Retrieve all lines below that have the string "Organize".
##### Data supplied #####
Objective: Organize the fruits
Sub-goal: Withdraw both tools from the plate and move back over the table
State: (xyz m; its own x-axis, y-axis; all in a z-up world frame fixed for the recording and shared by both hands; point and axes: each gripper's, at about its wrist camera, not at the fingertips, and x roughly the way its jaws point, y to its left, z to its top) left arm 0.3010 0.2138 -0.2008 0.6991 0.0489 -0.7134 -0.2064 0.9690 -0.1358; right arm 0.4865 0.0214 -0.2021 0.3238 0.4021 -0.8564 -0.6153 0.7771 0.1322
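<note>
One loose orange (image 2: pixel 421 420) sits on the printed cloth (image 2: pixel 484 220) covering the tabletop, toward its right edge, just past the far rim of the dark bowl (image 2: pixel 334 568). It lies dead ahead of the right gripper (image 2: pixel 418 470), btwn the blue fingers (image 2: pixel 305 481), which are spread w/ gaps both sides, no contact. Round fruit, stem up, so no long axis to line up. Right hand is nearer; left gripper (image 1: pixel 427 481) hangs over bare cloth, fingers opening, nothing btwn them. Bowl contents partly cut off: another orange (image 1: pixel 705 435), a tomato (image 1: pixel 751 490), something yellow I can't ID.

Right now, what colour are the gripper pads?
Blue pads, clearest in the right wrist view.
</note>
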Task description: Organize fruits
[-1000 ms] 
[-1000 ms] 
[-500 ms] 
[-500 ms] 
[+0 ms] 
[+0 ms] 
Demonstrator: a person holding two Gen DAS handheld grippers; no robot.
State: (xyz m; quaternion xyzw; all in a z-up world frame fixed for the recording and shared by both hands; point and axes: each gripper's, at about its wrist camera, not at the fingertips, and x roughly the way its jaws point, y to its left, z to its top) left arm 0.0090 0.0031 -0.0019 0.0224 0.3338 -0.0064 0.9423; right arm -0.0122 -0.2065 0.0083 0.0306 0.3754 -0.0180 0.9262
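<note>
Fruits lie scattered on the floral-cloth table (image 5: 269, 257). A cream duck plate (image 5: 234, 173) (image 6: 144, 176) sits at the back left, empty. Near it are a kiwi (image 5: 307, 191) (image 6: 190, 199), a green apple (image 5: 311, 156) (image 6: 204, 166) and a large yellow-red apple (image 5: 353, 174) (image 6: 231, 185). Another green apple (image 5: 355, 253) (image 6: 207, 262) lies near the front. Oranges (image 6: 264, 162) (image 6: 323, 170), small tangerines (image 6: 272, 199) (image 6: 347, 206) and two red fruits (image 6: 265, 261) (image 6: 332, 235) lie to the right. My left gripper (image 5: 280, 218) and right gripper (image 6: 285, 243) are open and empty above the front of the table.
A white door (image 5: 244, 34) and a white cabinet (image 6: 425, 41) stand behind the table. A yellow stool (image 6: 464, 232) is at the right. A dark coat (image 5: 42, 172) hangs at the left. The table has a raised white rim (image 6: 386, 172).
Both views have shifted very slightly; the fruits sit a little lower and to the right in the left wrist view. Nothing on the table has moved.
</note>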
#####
* The answer *
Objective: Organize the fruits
Task description: Organize fruits

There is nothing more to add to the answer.